**Work request**: Take the material below from its first line through the line containing "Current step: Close" and, please, write those lines again exactly.

Segment Start: Exercise data

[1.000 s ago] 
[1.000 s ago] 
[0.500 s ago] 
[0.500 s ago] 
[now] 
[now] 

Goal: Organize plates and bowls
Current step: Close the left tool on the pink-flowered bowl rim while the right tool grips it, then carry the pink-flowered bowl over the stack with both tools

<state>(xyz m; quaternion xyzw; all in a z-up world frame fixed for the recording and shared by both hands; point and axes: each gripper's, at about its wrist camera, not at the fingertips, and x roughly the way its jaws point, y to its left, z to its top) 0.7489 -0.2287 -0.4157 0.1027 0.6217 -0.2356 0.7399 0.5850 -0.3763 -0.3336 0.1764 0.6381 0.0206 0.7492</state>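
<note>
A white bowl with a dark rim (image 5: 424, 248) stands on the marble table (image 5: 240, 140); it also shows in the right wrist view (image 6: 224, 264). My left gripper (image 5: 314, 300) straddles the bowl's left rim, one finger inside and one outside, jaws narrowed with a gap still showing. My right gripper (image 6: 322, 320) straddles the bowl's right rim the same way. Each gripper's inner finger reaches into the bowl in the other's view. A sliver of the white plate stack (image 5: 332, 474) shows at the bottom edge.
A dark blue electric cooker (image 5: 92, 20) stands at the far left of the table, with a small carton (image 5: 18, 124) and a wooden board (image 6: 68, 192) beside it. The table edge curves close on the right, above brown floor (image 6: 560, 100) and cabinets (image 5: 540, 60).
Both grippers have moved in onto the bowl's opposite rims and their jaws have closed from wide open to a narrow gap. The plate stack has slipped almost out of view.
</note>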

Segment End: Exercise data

**Reply to the exercise**:
[1.000 s ago] 
[1.000 s ago] 
[0.500 s ago] 
[0.500 s ago] 
[now] 
[now] 

Goal: Organize plates and bowls
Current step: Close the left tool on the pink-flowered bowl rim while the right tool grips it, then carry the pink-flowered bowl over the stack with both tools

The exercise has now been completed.